In a national security presidential memorandum signed on January 27, U.S. President Donald Trump promised “a new Nuclear Posture Review to ensure that the United States’ nuclear deterrent is modern, robust, flexible, resilient, ready, and appropriately tailored to deter 21st-century threats and reassure our allies.” This statement on nuclear policy marks a drastic change from President Barack Obama’s call to “reduce reliance” on nuclear weapons while maintaining a “safe, secure, and effective,” nuclear force. 

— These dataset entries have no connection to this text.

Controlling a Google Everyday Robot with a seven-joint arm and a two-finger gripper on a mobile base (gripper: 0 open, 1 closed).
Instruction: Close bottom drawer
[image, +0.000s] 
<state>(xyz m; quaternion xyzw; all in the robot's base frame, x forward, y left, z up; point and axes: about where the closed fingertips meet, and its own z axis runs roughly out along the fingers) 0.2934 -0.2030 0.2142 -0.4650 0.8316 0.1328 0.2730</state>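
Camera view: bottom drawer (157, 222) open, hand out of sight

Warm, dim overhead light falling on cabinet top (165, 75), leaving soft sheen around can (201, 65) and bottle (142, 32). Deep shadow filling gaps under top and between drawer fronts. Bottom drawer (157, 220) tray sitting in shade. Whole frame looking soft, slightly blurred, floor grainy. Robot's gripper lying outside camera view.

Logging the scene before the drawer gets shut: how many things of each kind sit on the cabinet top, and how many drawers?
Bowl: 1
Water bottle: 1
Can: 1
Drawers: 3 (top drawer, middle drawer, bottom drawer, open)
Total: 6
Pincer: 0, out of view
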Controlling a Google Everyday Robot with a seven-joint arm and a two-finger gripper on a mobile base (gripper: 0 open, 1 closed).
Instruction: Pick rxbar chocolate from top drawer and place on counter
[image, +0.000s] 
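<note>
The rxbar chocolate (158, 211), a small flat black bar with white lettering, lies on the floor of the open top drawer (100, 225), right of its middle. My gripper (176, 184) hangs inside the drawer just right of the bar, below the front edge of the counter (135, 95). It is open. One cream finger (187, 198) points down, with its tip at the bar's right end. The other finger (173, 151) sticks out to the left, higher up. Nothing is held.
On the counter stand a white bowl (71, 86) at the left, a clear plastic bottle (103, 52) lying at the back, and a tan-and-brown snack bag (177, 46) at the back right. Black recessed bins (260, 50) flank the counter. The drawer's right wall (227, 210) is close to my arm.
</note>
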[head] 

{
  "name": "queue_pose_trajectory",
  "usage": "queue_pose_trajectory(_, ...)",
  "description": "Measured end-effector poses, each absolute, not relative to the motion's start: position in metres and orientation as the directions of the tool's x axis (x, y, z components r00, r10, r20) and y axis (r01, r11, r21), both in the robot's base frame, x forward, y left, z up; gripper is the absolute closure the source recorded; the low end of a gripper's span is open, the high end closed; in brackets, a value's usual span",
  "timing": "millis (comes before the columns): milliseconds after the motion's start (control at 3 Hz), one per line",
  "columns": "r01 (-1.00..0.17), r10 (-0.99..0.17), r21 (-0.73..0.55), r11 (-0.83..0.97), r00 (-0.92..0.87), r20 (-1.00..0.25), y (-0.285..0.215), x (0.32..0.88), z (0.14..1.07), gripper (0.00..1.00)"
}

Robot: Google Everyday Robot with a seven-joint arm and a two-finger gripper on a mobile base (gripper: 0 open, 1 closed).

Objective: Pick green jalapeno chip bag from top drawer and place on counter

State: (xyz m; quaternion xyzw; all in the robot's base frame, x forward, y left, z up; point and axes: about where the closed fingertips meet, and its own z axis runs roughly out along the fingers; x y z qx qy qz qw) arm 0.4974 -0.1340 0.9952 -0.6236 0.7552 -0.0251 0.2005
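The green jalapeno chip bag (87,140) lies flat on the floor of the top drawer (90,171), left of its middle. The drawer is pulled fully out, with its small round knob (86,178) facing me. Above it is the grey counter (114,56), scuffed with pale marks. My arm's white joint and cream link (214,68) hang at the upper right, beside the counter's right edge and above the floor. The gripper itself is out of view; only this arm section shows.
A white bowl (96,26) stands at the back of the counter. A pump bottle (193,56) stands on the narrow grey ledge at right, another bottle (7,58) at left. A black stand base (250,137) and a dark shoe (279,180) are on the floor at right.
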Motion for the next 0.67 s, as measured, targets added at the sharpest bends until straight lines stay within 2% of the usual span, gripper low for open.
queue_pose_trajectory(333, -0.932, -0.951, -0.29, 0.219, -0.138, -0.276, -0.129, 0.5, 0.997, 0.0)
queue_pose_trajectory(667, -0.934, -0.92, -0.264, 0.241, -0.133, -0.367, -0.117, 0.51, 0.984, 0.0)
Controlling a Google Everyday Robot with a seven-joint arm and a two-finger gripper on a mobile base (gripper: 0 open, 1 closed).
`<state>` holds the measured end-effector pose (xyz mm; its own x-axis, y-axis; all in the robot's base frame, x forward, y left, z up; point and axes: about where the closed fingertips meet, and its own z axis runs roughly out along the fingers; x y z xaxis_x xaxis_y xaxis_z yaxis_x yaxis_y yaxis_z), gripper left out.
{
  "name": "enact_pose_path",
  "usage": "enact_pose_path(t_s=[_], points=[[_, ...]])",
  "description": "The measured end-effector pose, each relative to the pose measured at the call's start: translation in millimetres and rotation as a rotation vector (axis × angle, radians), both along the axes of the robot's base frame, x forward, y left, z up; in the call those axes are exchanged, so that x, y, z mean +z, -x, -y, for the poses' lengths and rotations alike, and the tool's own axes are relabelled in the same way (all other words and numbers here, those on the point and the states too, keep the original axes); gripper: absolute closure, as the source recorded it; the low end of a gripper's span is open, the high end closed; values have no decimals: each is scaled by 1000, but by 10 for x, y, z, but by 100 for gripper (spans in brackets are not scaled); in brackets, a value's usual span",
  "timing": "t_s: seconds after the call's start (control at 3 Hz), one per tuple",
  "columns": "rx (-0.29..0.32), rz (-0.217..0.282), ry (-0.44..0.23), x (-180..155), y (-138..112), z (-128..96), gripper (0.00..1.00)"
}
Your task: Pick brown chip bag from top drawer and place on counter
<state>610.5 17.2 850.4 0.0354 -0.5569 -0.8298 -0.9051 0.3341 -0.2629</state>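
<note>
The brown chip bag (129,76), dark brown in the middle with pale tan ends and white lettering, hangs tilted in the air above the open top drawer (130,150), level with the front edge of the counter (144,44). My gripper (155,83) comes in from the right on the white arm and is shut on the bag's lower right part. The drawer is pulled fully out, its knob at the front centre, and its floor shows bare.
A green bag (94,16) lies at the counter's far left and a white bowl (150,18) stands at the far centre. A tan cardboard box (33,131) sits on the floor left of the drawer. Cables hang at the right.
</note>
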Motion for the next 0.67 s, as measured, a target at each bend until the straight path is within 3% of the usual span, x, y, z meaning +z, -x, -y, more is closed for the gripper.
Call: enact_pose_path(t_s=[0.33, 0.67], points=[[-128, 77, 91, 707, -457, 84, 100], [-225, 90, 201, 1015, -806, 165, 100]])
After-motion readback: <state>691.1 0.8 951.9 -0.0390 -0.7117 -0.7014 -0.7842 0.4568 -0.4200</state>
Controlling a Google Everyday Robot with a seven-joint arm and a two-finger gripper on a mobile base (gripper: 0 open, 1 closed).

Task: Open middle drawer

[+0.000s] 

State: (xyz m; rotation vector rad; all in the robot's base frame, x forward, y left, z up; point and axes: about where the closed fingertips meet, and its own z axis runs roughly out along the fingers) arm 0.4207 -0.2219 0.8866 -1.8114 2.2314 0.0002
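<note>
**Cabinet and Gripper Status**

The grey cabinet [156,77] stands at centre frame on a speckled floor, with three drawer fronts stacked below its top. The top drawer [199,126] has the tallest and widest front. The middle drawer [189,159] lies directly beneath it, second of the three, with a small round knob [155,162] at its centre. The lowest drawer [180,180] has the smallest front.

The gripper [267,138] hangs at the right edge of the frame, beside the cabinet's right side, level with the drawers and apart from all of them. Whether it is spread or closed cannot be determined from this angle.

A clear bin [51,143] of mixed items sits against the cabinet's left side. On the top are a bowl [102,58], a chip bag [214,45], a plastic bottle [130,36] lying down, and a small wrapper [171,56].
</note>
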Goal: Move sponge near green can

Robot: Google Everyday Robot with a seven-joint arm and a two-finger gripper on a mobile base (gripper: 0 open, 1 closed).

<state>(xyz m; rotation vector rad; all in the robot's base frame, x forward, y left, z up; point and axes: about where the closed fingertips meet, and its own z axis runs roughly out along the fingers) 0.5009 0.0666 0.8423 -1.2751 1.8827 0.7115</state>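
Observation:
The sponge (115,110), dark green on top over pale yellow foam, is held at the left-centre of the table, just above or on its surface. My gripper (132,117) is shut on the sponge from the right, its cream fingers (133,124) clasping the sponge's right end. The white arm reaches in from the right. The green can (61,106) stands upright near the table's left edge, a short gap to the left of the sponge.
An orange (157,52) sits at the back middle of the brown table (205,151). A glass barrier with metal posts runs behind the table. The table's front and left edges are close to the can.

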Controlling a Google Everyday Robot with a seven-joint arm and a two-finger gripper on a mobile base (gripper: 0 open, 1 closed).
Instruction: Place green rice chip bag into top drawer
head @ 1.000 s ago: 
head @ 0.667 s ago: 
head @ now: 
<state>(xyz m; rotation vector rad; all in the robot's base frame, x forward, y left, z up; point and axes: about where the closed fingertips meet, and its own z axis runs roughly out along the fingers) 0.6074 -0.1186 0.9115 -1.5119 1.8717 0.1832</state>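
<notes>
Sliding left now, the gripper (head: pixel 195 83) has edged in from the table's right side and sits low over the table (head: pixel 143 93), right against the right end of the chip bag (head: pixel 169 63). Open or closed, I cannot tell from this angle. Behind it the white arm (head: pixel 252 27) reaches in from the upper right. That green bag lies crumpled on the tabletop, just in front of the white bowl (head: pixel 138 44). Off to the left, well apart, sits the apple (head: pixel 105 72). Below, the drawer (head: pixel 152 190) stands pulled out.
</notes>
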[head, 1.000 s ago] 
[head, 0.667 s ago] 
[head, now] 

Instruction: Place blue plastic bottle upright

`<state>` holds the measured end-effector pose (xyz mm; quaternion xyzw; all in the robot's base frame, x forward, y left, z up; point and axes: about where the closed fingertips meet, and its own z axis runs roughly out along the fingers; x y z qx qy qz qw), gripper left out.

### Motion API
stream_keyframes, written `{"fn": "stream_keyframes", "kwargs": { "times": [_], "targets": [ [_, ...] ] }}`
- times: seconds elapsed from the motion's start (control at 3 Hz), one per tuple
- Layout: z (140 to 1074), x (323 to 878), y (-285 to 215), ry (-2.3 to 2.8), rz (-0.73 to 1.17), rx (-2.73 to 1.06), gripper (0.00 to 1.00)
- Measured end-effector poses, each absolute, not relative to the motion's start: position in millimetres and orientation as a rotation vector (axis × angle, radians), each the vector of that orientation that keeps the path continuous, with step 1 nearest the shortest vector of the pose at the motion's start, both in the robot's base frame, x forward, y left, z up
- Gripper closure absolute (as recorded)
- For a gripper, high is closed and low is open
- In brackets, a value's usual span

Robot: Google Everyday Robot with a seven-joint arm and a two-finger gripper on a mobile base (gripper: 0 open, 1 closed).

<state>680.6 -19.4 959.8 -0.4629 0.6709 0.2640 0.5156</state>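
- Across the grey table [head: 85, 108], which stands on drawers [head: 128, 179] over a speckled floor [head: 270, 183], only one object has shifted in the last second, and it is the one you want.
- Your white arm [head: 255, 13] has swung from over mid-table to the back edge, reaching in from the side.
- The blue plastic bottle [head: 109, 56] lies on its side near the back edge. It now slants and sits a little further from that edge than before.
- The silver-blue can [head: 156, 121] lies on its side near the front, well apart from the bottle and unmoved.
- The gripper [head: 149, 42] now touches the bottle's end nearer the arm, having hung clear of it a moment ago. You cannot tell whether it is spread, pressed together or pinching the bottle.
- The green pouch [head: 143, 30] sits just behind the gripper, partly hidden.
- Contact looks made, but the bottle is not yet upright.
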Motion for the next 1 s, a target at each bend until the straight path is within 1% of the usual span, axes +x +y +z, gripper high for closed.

The move will be contentious. As Amy Woolf of the Congressional Research Service writes, this may be the first post–Cold War U.S. administration not to seek a reduced role for nuclear weapons as an explicit policy objective. Among the most highly debated aspects will be the decision, also articulated in Secretary of Defense James Mattis’ confirmation hearings earlier this month, to upgrade all three legs of the U.S. nuclear triad: bombers, submarines, and intercontinental ballistic missiles (ICBMs).

Such modernization plans have been the subject of intense controversy in recent years. In 2010, the Obama administration agreed, under Republican pressure, to update the country’s aging nuclear forces, but the decision provoked a withering response, with particular criticism aimed at ICBMs. Writing in Foreign Affairs, for example, journalist Fred Kaplan argued that “the case for land-based ICBMs today is extremely weak” and asked rhetorically, “Why shouldn’t they be dismantled?” Former Secretary of Defense William Perry answered the question in a New York Times op-ed, explaining “Why It Is Safe to Scrap America’s ICBMs.” He argued that doing so could save “considerable costs” and reduce the risk of “accidental nuclear war.” And in a Senate testimony in 2015, Mattis himself suggested he was open to the possibility, inquiring, “Is it time to reduce the triad to a dyad, removing the land‐based missiles?”

This is a valid question to ask, but in a world of growing nuclear dangers, the Trump administration is correct: the United States must retain a robust nuclear force, including ICBMs. 

The primary purpose of the United States’ nuclear weapons is to deter an enemy nuclear attack, and ICBMs are central to that mission. To launch a devastating nuclear first strike on the United States, an adversary would need to target at least 455 sites on the U.S. mainland (450 ICBM silos, three bomber bases, and two submarine bases). That would be a daunting, if not impossible, task. Subtract the ICBMs from this equation, however, and the opening ante for a nuclear attack on the United States plummets to only five sites. With a target set this small, even a minimally armed rogue state such as North Korea might be enticed to take a nuclear pot shot.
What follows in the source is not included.